To actually compute {P^n}, we could write {P^n=AD^nA^{-1}} where the columns of {A} are linearly independent eigenvectors of {P} and {D} is a diagonal matrix whose entries are the corresponding eigenvalues. This is possible because the Perron-Frobenius theorem implies that the eigenspace corresponding to the eigenvalue {1} is one-dimensional, and the rank of {P} is two. Instead, we will compute the generating function of {P}. Let

\displaystyle P(s) = \sum_{n=0}^\infty P^n s^n,

then

\displaystyle  \begin{aligned} P(s) &= (I-sP)^{-1}\\ &= \frac{1}{\det (I-sP)}\mathrm{adj} A\\ &= \frac1{(1-s)(1-(1-\alpha-\beta)s)}\begin{pmatrix}1-(1-\beta)s&\alpha s\\\beta s& 1-(1-\alpha)s\end{pmatrix}. \\ &= \begin{pmatrix}P_{00}(s) & P_{01}(s)\\ P_{10}(s) & P_{11}(s), \end{pmatrix} \end{aligned}

where

\displaystyle P_{ij}(s):=\sum_{n=0}^\infty \mathbb P(X_n=j\mid X_0=i)s^n.

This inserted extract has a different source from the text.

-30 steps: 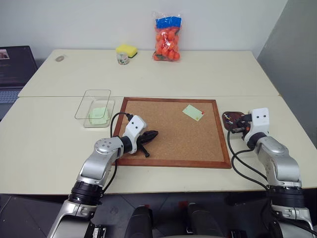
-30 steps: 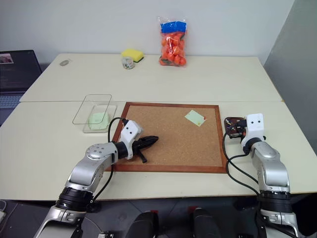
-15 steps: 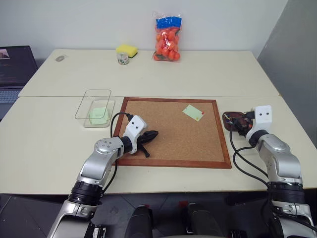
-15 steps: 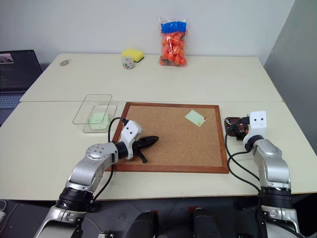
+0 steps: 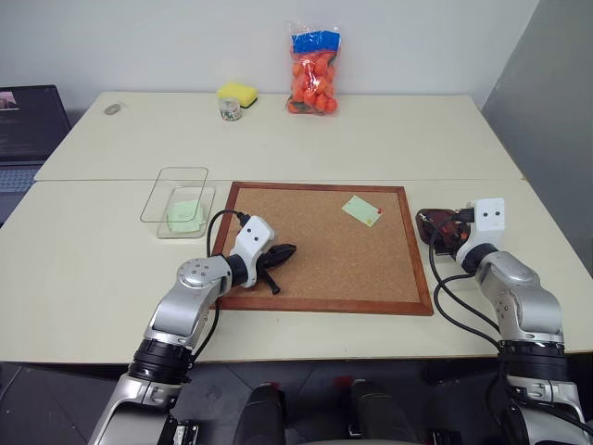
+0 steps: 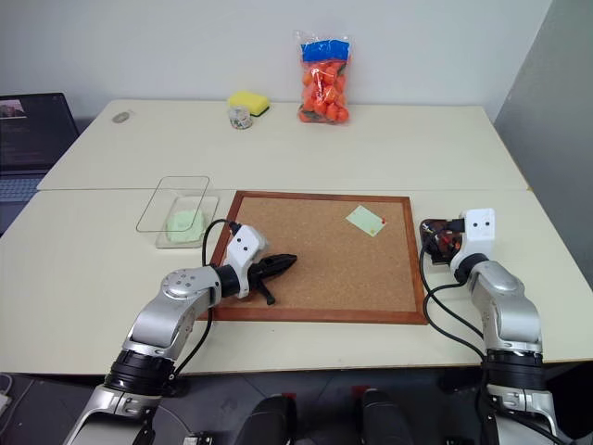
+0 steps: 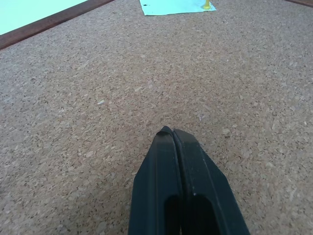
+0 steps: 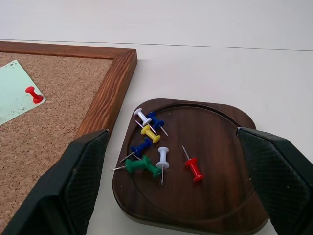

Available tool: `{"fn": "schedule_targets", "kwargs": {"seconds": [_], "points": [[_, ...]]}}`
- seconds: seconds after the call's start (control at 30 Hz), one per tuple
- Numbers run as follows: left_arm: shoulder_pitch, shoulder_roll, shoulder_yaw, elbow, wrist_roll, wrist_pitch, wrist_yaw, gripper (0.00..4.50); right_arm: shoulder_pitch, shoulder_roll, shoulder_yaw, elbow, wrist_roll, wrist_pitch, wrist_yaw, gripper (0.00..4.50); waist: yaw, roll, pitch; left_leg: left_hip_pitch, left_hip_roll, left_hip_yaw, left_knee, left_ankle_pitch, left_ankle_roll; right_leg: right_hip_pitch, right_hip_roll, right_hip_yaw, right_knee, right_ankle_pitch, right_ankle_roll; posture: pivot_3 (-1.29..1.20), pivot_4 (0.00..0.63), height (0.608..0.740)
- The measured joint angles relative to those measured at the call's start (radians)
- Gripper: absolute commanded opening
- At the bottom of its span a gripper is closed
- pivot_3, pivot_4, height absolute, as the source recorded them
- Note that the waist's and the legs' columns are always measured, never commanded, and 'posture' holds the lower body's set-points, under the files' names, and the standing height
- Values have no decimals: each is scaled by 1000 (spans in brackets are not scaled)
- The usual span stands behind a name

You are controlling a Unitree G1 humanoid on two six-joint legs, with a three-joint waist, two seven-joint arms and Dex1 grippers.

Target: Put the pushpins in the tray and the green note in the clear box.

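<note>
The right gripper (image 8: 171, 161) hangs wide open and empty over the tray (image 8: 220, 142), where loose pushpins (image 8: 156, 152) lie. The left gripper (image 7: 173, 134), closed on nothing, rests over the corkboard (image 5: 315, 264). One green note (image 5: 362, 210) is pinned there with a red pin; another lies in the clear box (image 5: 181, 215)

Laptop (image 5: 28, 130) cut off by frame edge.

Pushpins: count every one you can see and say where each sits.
8 pushpins: seven lie loose in the tray: white, two blue, yellow, green, white, red; one red pins the green note to the corkboard. Others may be hidden.
</note>
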State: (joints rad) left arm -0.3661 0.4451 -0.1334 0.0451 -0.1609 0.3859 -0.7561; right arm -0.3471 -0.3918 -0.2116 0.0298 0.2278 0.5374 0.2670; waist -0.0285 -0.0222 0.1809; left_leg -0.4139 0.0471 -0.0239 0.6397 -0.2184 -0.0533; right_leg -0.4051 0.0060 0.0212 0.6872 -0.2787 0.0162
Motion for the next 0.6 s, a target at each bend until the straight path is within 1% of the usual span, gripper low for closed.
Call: {"fn": "schedule_targets", "kwargs": {"seconds": [0.2, 0.33, 0.47, 0.6], "points": [[0, 0, -1, 0, 3, -2, 0, 0, -1, -5, 2, 17, -46, -38, -27, 4417, 0, 0, 0, 0, 0, 0, 0, 0, 0, 0, 0, 0, 0, 0, 0, 0, 150, 740], [0, 0, 0, 0, 3, -2, 0, 0, -1, 2, 2, 0, -24, -44, 2, 4417, 0, 0, 0, 0, 0, 0, 0, 0, 0, 0, 0, 0, 0, 0, 0, 0, 150, 740], [0, 0, 0, 0, 4, -2, -1, 0, 0, 28, 22, -74, 27, -30, 42, 4417, 0, 0, 0, 0, 0, 0, 0, 0, 0, 0, 0, 0, 0, 0, 0, 0, 150, 740], [0, 1, 0, 1, 4, -3, -1, 0, -5, 92, 83, -126, 37, 4, 35, 4417, 0, 0, 0, 0, 0, -1, 0, 0, 0, 0, 0, -1, 0, 0, 0, 0, 150, 740]]}}
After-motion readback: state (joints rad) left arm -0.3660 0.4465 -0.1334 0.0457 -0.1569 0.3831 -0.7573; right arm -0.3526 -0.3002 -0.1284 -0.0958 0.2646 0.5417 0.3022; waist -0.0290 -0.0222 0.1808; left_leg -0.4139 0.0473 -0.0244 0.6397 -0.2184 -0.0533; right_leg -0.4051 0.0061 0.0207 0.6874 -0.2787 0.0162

Partial fraction decomposition yields

\displaystyle  \begin{aligned} &\quad\frac1{(1-s)(1-(1-\alpha-\beta)s}\\ &= (\alpha+\beta)^{-1}\frac1{1-s} + \left(1-(\alpha+\beta)^{-1}\right)\frac1{1-(1-\alpha-\beta)s}, \end{aligned}

and so we have

\displaystyle  \begin{aligned} P_{00}(s) &= \left(\frac{1-(1-\beta)s}{\alpha+\beta}\right)\left(\frac1{1-s} + \frac1{1-(1-\alpha-\beta)s}\right)\\ &= \left(\frac{1-(1-\beta)s}{\alpha+\beta}\right) \left( \sum_{n=0}^\infty s^n + \sum_{n=0}^\infty (1-\alpha-\beta)^ns^n\right)\\ &= \sum_{n=0}^\infty \left(\frac\beta{\alpha+\beta}+\frac{\alpha(1-\alpha-\beta)^n}{\alpha+\beta}\right) s^n. \end{aligned}

Similar computations yield

\displaystyle  \begin{aligned} P_{01}(s) &= \sum_{n=0}^\infty \left(\frac\alpha{\alpha+\beta}-\frac{\alpha(1-\alpha-\beta)^n}{\alpha+\beta}\right) s^n,\\\\ P_{10}(s) &= \sum_{n=0}^\infty \left(\frac\beta{\alpha+\beta}-\frac{\beta(1-\alpha-\beta)^n}{\alpha+\beta}\right) s^n,\\\\ P_{11}(s) &= \sum_{n=0}^\infty \left(\frac\alpha{\alpha+\beta}+\frac{\beta(1-\alpha-\beta)^n}{\alpha+\beta}\right) s^n, \end{aligned}

and it follows that

\displaystyle  P(s) = \begin{pmatrix} \pi_0(1+(1-\alpha-\beta)^n) & \pi_1 (1-(1-\alpha-\beta)^n) \\ \pi_0(1-(1-\alpha-\beta)^n) & \pi_1(1+(1-\alpha-\beta)^n)\end{pmatrix} s^n.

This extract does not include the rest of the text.